**YOUR GOAL**: Where in the records does the word "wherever" occur? Copy each line in which it does.

**MATERIAL FOR THIS TASK**:

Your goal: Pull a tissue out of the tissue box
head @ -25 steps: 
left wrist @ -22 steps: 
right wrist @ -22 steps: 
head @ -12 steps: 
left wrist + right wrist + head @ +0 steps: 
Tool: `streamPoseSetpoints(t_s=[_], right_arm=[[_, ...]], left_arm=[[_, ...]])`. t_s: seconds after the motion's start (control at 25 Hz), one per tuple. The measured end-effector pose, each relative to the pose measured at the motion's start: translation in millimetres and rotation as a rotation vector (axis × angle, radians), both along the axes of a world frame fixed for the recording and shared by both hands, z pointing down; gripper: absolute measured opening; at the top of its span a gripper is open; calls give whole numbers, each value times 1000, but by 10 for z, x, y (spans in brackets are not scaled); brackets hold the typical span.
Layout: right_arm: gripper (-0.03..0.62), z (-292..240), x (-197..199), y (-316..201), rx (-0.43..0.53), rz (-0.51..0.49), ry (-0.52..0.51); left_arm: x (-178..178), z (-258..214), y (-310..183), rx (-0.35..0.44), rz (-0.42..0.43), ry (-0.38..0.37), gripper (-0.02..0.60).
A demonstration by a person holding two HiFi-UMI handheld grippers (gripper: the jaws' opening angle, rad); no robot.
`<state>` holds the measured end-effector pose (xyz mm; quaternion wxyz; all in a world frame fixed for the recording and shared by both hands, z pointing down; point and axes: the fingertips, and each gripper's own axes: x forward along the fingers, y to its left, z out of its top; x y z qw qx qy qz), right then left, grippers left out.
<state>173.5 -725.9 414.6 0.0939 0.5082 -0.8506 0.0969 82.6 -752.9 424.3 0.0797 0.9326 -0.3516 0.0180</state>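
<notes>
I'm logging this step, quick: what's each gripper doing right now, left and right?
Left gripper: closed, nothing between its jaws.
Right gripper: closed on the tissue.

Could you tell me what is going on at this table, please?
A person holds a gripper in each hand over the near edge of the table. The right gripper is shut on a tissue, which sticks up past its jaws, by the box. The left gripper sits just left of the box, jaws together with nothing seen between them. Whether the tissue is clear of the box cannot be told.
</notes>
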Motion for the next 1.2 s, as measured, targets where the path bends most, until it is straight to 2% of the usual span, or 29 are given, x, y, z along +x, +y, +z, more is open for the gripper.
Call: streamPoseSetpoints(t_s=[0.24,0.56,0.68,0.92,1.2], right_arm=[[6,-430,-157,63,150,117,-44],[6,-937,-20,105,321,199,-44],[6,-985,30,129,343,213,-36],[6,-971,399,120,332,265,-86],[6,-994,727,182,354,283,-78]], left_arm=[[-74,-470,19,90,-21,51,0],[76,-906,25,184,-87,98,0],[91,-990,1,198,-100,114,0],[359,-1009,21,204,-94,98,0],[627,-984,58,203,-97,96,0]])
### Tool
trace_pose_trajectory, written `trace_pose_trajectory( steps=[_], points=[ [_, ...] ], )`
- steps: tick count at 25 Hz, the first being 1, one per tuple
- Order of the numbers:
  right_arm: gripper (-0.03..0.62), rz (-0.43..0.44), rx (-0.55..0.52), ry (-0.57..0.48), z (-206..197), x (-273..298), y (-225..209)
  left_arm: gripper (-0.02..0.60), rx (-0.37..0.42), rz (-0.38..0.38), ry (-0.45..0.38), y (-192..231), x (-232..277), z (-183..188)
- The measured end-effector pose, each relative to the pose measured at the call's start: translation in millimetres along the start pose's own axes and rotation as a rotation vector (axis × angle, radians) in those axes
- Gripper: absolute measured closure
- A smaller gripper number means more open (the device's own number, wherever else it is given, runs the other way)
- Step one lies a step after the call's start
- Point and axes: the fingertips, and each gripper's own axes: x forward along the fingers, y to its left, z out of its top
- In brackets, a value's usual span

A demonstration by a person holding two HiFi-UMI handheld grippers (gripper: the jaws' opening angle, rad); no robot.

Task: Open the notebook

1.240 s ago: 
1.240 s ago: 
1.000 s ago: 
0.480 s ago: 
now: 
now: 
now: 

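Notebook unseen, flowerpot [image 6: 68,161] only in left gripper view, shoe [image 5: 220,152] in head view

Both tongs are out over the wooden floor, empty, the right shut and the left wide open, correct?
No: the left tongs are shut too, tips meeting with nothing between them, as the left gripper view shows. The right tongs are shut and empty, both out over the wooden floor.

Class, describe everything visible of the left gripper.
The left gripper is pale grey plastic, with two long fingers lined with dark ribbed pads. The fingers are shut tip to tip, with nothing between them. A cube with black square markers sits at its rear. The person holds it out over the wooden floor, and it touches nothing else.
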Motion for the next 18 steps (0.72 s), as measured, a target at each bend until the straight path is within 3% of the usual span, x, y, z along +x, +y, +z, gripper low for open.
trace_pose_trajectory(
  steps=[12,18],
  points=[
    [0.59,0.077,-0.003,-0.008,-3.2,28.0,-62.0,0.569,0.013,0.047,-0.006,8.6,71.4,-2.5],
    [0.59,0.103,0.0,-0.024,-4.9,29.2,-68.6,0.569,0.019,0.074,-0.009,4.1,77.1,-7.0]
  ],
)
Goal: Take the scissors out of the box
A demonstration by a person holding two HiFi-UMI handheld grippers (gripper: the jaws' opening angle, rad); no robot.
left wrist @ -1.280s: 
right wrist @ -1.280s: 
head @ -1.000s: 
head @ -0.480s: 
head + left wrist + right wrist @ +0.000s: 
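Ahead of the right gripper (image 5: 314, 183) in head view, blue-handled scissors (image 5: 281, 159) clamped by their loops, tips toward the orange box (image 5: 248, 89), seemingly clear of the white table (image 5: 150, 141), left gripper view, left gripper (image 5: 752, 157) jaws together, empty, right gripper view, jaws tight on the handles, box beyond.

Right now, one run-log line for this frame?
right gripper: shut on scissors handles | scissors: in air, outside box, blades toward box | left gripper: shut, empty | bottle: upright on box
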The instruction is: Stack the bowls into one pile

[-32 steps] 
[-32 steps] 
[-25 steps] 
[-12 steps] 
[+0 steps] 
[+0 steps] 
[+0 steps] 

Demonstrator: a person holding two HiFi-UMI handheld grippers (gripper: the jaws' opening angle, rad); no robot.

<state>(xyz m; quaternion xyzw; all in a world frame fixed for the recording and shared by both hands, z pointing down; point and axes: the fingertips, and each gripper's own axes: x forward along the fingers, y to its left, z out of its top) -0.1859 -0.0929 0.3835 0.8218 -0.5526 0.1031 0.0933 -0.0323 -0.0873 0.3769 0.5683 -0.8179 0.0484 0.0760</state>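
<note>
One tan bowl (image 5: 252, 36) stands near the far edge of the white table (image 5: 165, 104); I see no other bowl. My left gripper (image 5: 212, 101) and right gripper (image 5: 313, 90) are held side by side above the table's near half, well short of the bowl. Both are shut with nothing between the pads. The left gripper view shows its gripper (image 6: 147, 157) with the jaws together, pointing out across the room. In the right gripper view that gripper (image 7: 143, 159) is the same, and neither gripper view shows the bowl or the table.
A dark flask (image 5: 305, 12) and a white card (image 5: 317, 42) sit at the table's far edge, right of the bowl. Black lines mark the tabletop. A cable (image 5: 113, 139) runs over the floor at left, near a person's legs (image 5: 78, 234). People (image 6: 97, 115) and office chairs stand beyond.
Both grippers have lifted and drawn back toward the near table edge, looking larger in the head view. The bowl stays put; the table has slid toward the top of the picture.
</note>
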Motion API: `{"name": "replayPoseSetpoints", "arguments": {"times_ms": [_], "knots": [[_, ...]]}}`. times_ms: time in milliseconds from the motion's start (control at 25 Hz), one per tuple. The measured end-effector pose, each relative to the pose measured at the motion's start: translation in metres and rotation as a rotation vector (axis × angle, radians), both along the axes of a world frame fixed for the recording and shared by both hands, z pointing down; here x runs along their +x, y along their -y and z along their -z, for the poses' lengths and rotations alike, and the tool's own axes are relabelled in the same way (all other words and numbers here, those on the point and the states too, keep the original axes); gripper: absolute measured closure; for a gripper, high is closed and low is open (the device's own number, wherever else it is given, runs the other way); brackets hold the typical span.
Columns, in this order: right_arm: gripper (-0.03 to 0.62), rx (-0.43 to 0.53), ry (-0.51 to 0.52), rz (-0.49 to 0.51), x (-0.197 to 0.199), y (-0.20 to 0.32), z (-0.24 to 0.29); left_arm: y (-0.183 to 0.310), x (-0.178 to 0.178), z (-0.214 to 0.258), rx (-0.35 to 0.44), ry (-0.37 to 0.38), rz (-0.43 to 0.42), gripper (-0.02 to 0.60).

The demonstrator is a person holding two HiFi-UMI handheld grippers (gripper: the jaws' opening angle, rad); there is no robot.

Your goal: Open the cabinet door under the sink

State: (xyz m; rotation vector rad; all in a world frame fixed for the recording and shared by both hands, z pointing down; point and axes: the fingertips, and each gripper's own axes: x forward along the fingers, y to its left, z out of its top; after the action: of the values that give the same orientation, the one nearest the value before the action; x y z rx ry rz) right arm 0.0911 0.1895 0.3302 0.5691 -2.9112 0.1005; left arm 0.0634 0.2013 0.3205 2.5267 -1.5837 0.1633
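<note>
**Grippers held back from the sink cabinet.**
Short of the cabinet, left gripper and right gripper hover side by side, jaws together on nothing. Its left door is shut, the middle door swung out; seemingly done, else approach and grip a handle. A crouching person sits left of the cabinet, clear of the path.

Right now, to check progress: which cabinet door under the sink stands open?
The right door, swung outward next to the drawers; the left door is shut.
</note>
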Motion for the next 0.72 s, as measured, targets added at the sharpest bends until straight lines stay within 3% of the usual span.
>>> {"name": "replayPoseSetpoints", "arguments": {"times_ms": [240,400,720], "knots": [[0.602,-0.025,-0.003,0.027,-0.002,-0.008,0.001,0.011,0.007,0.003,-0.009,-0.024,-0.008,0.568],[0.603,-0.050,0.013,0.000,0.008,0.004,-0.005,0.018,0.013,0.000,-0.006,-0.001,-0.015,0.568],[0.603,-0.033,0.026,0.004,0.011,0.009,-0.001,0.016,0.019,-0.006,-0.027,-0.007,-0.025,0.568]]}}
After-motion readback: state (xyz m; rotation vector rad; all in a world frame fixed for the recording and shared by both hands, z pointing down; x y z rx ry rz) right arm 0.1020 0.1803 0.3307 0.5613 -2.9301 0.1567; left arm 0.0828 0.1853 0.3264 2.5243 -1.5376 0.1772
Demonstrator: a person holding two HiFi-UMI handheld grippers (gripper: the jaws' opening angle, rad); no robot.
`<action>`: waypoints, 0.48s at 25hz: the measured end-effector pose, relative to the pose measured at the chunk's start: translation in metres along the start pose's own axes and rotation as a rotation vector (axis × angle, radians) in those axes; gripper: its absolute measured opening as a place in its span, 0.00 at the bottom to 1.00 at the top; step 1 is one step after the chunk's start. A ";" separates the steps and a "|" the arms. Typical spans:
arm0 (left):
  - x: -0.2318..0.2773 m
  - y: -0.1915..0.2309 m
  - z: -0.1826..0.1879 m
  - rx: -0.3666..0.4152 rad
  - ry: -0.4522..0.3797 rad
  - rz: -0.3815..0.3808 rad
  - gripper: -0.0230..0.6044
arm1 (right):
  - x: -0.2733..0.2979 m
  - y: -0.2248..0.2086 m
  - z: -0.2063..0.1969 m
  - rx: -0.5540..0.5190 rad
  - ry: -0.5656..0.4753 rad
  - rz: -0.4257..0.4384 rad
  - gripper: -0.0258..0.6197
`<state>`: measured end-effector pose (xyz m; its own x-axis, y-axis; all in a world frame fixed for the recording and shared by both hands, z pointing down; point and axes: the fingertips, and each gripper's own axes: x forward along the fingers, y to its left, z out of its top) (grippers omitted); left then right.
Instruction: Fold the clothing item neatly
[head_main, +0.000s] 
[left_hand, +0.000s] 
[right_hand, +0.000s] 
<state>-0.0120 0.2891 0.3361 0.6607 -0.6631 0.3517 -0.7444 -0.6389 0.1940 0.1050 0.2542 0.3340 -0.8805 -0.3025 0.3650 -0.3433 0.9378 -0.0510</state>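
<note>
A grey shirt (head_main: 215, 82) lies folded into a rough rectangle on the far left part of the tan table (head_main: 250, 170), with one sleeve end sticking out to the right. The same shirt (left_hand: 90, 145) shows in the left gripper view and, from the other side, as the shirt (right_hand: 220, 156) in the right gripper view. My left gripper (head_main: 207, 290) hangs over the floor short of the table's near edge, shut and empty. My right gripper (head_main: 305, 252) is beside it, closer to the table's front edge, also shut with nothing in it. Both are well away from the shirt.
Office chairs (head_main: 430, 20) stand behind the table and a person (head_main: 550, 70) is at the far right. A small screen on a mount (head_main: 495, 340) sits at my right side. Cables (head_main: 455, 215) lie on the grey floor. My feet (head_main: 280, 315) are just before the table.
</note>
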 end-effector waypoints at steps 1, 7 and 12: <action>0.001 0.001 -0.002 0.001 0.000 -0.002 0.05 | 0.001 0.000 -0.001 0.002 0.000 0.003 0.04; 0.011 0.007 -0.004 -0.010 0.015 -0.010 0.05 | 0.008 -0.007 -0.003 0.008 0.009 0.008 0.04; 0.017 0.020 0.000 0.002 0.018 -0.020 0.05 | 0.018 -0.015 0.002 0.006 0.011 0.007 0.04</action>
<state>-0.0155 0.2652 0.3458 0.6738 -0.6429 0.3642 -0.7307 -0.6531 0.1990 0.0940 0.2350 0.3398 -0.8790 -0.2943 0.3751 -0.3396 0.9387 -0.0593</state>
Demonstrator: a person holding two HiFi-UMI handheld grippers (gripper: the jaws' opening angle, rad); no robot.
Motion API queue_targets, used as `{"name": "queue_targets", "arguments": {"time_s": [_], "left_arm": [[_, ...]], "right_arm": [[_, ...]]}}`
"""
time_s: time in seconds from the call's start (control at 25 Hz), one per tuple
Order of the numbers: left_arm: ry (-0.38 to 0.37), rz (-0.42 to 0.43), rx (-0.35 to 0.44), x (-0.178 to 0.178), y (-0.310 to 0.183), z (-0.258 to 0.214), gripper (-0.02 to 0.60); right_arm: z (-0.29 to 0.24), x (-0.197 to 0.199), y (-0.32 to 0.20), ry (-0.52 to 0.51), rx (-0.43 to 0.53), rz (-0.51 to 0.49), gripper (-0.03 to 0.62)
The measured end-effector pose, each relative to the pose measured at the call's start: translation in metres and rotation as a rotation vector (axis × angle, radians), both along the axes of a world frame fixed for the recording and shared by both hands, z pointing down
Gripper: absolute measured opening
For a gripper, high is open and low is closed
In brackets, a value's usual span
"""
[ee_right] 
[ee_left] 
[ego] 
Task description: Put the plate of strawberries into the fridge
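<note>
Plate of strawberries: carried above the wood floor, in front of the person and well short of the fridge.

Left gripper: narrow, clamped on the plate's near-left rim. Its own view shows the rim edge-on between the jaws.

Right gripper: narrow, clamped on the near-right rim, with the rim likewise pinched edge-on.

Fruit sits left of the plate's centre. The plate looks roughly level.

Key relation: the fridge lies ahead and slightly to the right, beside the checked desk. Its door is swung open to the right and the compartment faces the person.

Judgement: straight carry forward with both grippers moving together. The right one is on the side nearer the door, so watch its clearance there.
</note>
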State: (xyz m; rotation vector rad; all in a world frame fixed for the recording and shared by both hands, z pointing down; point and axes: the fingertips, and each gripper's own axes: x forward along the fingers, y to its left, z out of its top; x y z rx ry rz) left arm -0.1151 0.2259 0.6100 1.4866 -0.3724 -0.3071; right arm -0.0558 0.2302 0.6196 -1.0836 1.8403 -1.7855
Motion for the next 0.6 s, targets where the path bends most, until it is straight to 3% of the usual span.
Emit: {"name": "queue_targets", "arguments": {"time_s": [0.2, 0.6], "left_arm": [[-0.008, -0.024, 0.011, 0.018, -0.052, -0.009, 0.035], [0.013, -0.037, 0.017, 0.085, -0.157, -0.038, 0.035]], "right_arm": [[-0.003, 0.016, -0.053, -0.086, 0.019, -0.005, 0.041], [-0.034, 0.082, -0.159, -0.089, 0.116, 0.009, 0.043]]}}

**REPLY**:
- A smaller gripper number means more open (the device's own number, wherever else it is given, runs the other way)
Motion API: `{"name": "replayPoseSetpoints", "arguments": {"times_ms": [_], "knots": [[_, ...]]}}`. times_ms: time in milliseconds from the motion's start (control at 25 Hz), one per tuple. The measured end-effector pose, each relative to the pose measured at the motion's start: translation in metres and rotation as a rotation vector (axis × angle, radians), both along the axes of a world frame fixed for the recording and shared by both hands, z pointing down; here x runs along their +x, y along their -y and z along their -z, for the poses' lengths and rotations alike, and the tool's own axes are relabelled in the same way (all other words and numbers here, those on the point and the states too, keep the original axes); gripper: absolute measured closure; for a gripper, high is closed and low is open (the device's own number, wherever else it is given, runs the other way); brackets hold the typical span.

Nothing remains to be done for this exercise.